Please reproduce exactly the lines from the start of the records through the one containing "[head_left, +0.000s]", and nothing more.

(Records from a dataset)

━━━━━━

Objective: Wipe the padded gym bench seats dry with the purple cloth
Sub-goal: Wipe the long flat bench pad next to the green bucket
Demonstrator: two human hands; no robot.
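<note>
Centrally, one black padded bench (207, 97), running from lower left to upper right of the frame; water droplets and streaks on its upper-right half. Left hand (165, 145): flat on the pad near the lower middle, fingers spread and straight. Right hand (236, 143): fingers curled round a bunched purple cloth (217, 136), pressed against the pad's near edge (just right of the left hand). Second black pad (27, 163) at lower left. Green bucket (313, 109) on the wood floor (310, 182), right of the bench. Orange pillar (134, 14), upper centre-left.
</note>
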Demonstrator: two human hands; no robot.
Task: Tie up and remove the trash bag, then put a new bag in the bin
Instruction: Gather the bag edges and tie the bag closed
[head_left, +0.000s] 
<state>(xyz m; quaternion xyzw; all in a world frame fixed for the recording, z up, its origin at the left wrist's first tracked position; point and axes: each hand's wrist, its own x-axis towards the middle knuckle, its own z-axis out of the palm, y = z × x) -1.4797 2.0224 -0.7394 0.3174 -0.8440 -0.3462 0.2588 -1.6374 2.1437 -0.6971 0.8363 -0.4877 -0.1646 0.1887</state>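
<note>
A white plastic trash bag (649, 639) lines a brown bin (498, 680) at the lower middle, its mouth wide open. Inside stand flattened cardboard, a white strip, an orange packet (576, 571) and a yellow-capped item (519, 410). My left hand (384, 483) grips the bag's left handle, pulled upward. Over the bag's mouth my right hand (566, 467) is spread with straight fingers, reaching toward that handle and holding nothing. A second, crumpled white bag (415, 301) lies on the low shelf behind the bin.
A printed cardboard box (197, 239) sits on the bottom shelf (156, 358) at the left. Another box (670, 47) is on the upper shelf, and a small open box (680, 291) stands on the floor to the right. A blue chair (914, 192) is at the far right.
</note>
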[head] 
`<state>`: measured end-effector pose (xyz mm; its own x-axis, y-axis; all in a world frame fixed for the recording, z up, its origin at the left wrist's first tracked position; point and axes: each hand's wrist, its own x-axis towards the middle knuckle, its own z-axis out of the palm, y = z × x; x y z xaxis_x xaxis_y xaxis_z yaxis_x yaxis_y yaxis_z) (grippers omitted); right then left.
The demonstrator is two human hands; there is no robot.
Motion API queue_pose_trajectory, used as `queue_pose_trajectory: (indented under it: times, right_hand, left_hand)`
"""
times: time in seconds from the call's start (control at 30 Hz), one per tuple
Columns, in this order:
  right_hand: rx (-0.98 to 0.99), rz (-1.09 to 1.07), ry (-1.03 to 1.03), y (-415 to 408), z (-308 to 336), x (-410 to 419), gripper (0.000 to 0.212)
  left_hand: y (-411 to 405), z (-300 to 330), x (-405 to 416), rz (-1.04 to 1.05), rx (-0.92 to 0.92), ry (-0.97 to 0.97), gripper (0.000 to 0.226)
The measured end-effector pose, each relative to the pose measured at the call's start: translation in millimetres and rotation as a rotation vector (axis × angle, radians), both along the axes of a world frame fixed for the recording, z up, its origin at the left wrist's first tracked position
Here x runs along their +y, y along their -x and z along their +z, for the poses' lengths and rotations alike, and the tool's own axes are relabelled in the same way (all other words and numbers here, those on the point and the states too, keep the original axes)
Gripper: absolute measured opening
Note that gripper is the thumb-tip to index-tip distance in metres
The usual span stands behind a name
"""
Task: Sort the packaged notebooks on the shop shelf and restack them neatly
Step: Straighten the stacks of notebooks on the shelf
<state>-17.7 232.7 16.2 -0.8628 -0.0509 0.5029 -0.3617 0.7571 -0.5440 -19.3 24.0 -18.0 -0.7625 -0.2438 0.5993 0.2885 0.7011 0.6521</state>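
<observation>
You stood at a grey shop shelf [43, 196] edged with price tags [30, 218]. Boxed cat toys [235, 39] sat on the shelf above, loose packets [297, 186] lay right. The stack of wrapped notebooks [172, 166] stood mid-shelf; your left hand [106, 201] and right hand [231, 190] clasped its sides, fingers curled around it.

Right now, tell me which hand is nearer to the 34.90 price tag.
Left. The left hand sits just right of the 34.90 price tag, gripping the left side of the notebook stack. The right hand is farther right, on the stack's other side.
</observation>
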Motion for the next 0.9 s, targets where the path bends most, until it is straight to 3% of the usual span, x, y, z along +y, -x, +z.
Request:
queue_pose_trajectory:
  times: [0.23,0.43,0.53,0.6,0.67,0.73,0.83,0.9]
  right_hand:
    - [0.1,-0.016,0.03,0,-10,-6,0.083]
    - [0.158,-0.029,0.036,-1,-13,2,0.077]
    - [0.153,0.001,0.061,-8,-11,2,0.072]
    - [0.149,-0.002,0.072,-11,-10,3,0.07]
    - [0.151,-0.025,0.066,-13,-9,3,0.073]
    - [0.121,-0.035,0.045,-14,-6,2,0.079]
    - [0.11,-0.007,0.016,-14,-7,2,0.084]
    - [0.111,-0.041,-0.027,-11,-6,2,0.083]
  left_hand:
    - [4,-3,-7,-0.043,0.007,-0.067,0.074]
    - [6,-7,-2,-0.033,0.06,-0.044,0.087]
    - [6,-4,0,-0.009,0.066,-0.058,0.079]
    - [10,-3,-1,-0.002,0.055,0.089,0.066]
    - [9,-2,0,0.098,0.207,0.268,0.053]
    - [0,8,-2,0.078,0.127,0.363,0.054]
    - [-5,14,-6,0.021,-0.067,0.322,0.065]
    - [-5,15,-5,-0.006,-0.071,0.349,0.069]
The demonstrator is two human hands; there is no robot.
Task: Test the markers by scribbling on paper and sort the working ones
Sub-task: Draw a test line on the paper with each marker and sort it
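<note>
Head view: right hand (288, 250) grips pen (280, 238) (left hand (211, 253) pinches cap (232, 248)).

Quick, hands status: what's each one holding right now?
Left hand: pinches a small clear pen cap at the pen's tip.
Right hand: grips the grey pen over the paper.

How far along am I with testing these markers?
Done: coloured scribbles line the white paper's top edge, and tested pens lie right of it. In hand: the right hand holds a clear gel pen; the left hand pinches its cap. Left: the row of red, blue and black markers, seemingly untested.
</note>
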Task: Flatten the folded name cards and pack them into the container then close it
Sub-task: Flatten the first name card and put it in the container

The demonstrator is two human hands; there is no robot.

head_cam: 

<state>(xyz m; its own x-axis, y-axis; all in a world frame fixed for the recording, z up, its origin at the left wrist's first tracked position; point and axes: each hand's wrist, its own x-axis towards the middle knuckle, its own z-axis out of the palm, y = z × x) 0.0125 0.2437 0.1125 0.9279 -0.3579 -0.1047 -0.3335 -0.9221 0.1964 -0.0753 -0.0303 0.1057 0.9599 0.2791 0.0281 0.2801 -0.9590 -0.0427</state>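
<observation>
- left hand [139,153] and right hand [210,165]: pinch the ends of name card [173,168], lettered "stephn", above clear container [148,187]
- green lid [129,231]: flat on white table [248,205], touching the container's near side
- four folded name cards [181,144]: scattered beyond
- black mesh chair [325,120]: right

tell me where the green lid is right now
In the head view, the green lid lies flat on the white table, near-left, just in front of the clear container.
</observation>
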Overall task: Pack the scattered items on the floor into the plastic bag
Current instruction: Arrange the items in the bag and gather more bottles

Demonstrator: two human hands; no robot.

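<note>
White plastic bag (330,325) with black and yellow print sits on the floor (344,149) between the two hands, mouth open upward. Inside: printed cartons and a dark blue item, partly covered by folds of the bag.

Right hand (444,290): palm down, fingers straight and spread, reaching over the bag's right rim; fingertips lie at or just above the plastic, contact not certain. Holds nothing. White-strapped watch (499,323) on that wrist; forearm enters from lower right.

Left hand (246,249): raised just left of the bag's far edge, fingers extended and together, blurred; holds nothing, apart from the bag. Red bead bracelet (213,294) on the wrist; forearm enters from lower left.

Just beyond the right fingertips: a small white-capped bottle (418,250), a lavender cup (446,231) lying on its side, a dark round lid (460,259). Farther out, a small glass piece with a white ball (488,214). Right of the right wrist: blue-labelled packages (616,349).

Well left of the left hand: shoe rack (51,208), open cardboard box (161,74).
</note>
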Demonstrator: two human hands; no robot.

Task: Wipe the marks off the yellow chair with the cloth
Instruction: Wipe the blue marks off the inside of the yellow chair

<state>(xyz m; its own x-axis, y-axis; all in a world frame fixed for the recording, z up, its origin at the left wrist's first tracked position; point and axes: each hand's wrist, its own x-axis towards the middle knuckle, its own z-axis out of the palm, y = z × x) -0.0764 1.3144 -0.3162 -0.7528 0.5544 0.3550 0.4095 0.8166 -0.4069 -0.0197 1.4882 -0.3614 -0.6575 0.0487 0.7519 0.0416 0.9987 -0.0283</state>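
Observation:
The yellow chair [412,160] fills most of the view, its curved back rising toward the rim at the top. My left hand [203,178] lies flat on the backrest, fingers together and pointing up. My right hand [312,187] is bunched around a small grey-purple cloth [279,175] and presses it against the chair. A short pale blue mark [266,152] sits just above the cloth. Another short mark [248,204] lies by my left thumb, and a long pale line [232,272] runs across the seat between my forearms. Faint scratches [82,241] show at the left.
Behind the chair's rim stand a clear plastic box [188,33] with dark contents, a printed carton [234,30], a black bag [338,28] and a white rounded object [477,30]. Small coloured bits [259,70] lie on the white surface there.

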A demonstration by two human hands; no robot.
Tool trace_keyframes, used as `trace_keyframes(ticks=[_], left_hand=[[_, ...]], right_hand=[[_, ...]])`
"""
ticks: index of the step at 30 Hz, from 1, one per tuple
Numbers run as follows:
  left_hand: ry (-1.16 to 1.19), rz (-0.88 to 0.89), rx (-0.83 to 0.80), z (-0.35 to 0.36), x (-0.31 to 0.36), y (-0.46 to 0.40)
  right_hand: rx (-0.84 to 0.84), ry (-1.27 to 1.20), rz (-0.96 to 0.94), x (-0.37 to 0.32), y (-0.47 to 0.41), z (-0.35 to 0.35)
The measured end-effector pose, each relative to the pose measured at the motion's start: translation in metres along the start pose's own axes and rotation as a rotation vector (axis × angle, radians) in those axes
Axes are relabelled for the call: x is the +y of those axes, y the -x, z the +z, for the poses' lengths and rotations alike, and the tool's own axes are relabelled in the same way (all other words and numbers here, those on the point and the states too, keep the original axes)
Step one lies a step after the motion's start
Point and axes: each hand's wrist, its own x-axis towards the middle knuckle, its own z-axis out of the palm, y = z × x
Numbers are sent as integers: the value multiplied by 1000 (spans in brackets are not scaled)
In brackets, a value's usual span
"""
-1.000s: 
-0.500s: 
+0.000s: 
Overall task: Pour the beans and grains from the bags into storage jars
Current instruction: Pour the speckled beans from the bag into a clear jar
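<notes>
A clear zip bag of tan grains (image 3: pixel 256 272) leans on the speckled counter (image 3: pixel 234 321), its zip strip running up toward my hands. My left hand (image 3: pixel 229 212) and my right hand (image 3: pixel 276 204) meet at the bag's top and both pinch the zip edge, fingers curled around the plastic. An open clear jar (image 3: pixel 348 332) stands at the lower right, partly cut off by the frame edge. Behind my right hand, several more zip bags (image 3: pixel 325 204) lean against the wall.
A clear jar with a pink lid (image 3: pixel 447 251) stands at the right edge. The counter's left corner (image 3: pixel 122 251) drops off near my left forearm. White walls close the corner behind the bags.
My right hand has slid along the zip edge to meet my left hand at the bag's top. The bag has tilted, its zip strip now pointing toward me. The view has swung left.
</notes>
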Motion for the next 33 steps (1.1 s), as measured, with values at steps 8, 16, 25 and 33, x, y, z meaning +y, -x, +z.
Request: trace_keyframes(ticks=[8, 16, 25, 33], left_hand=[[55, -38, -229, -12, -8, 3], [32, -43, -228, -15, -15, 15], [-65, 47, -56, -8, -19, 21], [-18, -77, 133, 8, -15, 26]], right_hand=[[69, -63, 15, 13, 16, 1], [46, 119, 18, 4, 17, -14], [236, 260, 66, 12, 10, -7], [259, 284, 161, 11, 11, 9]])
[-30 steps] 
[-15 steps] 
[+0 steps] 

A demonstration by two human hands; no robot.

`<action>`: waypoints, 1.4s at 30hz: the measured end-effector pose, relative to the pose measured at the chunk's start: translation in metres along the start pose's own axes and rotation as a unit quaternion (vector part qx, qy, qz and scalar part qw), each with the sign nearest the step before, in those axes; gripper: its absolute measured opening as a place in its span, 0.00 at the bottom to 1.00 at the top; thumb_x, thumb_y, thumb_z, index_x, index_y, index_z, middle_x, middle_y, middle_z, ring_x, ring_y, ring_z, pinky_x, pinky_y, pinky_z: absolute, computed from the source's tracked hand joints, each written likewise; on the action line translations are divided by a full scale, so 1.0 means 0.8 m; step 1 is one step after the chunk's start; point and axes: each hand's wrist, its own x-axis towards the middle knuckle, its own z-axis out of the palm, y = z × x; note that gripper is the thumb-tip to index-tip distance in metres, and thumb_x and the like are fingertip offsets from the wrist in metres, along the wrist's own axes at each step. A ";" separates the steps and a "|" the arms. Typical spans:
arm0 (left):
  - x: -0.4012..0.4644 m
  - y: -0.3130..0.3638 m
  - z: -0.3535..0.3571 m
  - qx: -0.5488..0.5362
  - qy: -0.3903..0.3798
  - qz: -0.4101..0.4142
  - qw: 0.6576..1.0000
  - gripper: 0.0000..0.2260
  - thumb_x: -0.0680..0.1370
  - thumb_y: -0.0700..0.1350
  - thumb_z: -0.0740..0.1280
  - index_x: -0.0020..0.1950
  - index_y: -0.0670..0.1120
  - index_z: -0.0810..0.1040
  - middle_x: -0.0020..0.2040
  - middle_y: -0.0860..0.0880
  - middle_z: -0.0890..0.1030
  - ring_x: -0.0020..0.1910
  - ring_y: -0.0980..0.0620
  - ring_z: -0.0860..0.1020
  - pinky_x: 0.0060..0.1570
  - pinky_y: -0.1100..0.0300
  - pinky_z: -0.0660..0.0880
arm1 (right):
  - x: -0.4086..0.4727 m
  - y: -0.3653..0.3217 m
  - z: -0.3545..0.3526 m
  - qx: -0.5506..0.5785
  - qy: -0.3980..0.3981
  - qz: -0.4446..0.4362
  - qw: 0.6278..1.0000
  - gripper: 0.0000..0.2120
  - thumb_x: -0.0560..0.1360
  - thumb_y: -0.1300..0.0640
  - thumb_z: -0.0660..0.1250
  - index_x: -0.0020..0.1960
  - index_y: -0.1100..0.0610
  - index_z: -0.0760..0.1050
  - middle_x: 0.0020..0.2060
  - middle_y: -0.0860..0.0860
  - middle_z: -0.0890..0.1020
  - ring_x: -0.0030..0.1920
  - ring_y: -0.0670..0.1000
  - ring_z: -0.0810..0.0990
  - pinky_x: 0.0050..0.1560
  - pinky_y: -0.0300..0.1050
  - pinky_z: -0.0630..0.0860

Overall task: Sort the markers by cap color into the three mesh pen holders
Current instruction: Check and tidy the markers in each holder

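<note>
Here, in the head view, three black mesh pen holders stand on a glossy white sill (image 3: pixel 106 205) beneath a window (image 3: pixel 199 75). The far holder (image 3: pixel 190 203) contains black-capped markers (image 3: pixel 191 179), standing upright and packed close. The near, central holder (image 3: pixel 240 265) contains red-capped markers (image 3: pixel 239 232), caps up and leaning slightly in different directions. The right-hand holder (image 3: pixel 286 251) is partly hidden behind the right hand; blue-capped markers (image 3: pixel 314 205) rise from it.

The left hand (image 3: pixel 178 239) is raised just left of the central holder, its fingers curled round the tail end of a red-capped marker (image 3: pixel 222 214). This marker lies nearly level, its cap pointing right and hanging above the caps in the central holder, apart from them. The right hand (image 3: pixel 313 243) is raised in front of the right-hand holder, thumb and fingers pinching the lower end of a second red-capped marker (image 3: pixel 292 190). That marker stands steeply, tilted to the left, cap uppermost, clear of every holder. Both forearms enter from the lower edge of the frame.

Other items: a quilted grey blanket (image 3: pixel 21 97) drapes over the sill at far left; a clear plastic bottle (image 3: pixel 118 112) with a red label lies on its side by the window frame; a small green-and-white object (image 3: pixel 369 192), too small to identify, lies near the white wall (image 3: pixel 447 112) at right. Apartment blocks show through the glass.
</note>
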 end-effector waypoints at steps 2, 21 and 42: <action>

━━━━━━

PROBLEM SOLUTION
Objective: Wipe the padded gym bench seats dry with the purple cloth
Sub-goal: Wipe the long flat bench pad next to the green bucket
Demonstrator: two human hands; no robot.
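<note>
Centrally, one black padded bench (207, 97), running from lower left to upper right of the frame; water droplets and streaks on its upper-right half. Left hand (165, 145): flat on the pad near the lower middle, fingers spread and straight. Right hand (236, 143): fingers curled round a bunched purple cloth (217, 136), pressed against the pad's near edge (just right of the left hand). Second black pad (27, 163) at lower left. Green bucket (313, 109) on the wood floor (310, 182), right of the bench. Orange pillar (134, 14), upper centre-left.
</note>
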Demonstrator: two human hands; no robot.
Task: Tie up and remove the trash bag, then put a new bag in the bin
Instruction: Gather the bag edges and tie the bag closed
[head_left, +0.000s] 

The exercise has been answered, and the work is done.